Grexys González a été hospitalisée en raison d'une dysenterie amibienne le troisième jour de son périple, dans la banlieue de la ville colombienne de Pamplona. Originaire de la banlieue d’El Tigre dans le nord du Venezuela, cette comptable de 29 ans n'avait pas d'autre choix que d'entreprendre le voyage car l’entreprise de services pétroliers que l’employait a cessé de payer ses salariés, la laissant dans l'impossibilité de régler les visites mensuelles chez le médecin pour sa fille hypoglycémique de trois ans.

« Je savais que c'était très risqué, mais je savais que si je ne prenais pas le risque, ça irait de pire en pire », explique-t-elle en levant la voix pour se faire entendre parmi la soixantaine d'autres femmes, enfants et nourrissons entassés dans l'abri où elle a passé la nuit après sa sortie de l'hôpital.

« Je savais que c'était très risqué, mais je savais que si je ne prenais pas le risque, ça irait de pire en pire. »

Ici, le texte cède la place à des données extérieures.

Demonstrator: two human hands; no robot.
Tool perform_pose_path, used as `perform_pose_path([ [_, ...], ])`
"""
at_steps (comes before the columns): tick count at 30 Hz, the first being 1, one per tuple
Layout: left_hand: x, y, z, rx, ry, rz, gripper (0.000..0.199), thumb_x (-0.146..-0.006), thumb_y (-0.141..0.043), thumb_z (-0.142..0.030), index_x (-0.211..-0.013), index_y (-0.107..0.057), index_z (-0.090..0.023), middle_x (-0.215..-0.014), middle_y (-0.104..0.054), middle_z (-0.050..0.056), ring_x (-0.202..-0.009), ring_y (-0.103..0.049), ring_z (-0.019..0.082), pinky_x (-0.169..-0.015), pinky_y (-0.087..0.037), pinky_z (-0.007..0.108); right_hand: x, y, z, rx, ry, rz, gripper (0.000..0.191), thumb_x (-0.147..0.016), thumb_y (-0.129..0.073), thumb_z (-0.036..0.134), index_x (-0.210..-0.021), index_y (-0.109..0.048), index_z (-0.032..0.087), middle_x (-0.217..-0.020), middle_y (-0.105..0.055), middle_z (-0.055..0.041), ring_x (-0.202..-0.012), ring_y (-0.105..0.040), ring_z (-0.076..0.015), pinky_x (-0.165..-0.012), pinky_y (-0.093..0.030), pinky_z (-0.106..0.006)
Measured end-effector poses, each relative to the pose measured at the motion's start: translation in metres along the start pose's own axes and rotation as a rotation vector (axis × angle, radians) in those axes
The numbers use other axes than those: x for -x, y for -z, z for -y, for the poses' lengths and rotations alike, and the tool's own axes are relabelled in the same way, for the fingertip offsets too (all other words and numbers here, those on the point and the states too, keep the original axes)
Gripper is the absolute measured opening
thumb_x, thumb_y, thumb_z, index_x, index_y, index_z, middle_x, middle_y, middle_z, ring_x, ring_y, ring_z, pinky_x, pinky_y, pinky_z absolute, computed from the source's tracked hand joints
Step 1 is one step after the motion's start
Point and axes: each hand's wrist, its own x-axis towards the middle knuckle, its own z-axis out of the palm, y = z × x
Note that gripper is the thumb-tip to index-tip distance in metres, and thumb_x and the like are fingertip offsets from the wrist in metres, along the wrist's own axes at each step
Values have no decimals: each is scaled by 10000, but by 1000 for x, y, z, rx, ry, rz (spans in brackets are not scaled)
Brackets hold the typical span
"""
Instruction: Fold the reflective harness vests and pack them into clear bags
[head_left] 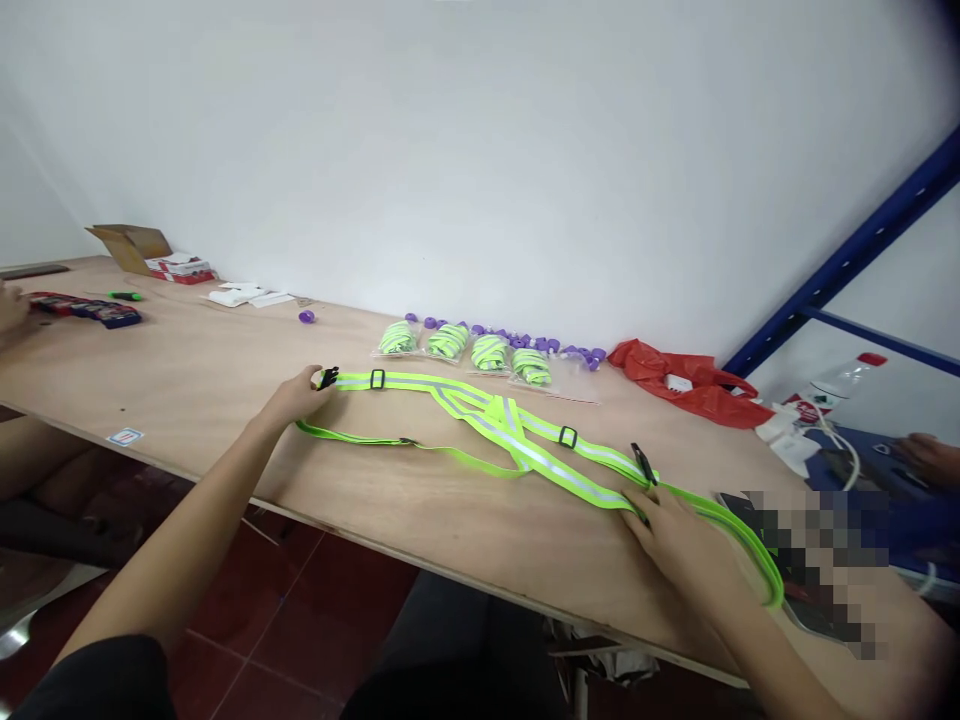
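A neon-yellow reflective strap harness (559, 465) with grey stripes lies spread along the table in front of me. At its left end, my left hand (298, 395) pinches the strap by a black buckle (328, 378). My right hand (670, 527) is closed on the lower band near its right end, palm down over the table. Just above those fingers a black clip (643, 464) stands up from the upper band. Two black slider buckles, one on the left (377, 379) and one nearer the right (568, 437), sit on the bands. A loop of strap curves out past my right wrist.
Several bagged strap bundles (490, 354) line the back, before purple pieces (510, 337). A red plastic bag (686, 385), bottle (840, 385) and phone-like device (817, 610) are rightward. Leftward are a cardboard box (131, 245), dark red-and-blue packs (86, 308) and another person's hand (11, 310).
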Motion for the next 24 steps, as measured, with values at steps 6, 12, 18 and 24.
perform_pose_path([
  [6, 49, -30, -64, -178, -564, 19, 423, -903, -541, -458, -1238, -591, -205, -1230, -646, 187, -1167, -556, 417, -991, -384, 557, 0, -1, 13, 62, 29, 41, 460, -934, -447, 315, -1366, -556, 201, -1263, -659, -159, -1090, -636, -375, -822, -549, -500],
  [12, 120, -90, -118, -390, -982, 436, 253, -881, -628, -405, -1060, -657, -229, -1104, -702, 81, -1108, -594, 300, -1104, -301, 520, -5, 4, 52, -58, 248, 5, 534, -940, -470, 303, -1460, -458, 182, -1377, -611, -151, -1217, -597, -317, -962, -510, -460],
  [18, 136, -83, -129, -444, -1005, 436, 131, -860, -485, -135, -921, -572, -212, -846, -652, 59, -759, -628, 261, -703, -459, 365, 0, 5, 73, -44, 233, 37, 432, -920, -419, 176, -1288, -635, 245, -1154, -737, -122, -986, -697, -333, -773, -561, -455],
  [24, 123, -34, -151, -217, -837, 185, 273, -747, -458, -126, -1006, -484, -209, -986, -600, 102, -906, -588, 293, -736, -446, 389, -11, 39, 57, -325, 138, -71, 431, -807, -436, 110, -1098, -685, 309, -1084, -747, -54, -980, -704, -313, -795, -562, -421],
])
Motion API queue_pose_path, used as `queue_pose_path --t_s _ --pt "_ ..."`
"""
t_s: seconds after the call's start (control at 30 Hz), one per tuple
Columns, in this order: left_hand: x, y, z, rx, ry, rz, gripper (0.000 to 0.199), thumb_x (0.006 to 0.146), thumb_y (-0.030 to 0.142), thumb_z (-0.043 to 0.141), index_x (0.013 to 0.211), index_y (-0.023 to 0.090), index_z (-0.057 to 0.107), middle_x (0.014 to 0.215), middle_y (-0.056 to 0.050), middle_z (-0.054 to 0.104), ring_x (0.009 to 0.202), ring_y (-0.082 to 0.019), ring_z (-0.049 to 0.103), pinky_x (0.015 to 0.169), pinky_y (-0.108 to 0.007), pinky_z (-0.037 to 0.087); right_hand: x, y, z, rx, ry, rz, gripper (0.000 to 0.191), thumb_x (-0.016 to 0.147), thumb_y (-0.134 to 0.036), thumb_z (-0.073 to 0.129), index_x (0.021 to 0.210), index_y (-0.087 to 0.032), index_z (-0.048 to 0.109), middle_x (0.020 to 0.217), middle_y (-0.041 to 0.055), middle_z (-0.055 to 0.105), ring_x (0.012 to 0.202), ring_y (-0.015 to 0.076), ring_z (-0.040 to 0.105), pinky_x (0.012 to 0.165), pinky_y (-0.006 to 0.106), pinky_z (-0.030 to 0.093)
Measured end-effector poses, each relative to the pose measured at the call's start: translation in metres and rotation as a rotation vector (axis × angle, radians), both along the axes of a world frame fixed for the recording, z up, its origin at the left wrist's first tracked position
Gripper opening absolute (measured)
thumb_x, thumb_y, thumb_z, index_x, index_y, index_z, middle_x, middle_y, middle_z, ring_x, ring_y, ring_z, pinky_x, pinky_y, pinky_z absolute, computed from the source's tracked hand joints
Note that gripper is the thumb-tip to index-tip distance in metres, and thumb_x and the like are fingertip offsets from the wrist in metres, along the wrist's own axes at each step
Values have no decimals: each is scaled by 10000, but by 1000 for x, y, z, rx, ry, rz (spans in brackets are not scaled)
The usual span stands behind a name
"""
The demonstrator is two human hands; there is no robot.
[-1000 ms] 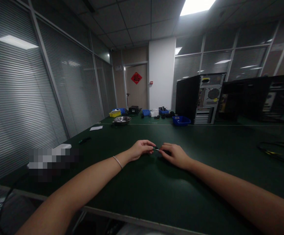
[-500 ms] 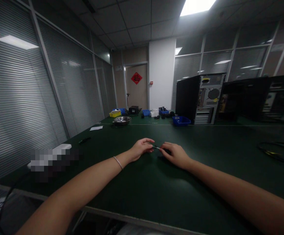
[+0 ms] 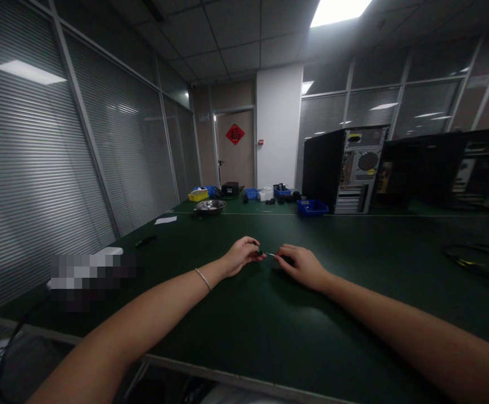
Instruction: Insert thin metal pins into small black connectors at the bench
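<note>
- Head cam, L to R: white block (image 3: 107,252) at far left of green table (image 3: 244,331), black pen (image 3: 145,241), steel bowl (image 3: 210,206).
- Left hand (image 3: 239,255) pinched shut on a tiny dark bit (image 3: 260,253).
- Right hand (image 3: 303,266) pinches a thin metal pin (image 3: 270,255), tip just beside the bit. Hands close together, mid table.
- Risk: bit is so small it might slip and get lost on the dark top.
- Count: 2 hands, 1 bowl, 1 PC tower (image 3: 345,168), 1 cable (image 3: 475,261) far right.

Bowl (image 3: 210,206) left of bin (image 3: 312,208), both on table (image 3: 236,314).
</note>
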State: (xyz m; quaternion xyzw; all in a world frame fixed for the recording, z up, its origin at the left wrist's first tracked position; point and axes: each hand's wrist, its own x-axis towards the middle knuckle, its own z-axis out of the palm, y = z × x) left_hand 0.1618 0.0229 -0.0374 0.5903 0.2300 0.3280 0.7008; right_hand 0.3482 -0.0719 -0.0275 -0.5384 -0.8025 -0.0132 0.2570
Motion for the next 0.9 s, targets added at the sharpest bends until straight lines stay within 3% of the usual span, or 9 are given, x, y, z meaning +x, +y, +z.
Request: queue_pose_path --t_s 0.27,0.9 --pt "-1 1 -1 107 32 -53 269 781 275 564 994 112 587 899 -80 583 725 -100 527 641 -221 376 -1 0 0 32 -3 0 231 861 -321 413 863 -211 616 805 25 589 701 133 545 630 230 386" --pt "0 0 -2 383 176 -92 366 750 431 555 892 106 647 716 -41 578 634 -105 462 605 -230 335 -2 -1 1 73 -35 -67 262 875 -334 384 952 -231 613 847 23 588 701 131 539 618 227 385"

Filiforme, le visage émacié et les yeux cernés, Grexys, qui pesait 63 kg avant la crise au Venezuela, n'en faisait plus que 47 après les pénuries alimentaires dans son pays et son accès épuisant de dysenterie. Il était évident qu’elle n'était pas en mesure de poursuivre le voyage, mais sans argent et sans possibilité de passer plus de deux nuits au même endroit, elle était en bien mauvaise passe.

« Au Venezuela, nous avons un proverbe qui dit ‘Vite arrivé, vite envolé’ », dit Grexys. « C'est clair, rien de cela n'est facile. Nous vivons des temps très durs. Mais je pense que si nous pouvons traverser cette épreuve, les choses seront meilleures de l'autre côté du tunnel. »

Pour aider les réfugiés et migrants vénézuéliens vulnérables, le HCR a intensifié sa réponse et travaille en étroite collaboration avec les gouvernements hôtes et ses partenaires pour soutenir une approche globale et coordonnée. À ce titre, l'Agence apporte son concours aux États pour améliorer les conditions d'accueil aux postes frontaliers où les caminantes arrivent dans des états pitoyables et coordonner l'apport d'informations et d'assistance afin de répondre aux besoins essentiels immédiats, notamment les abris.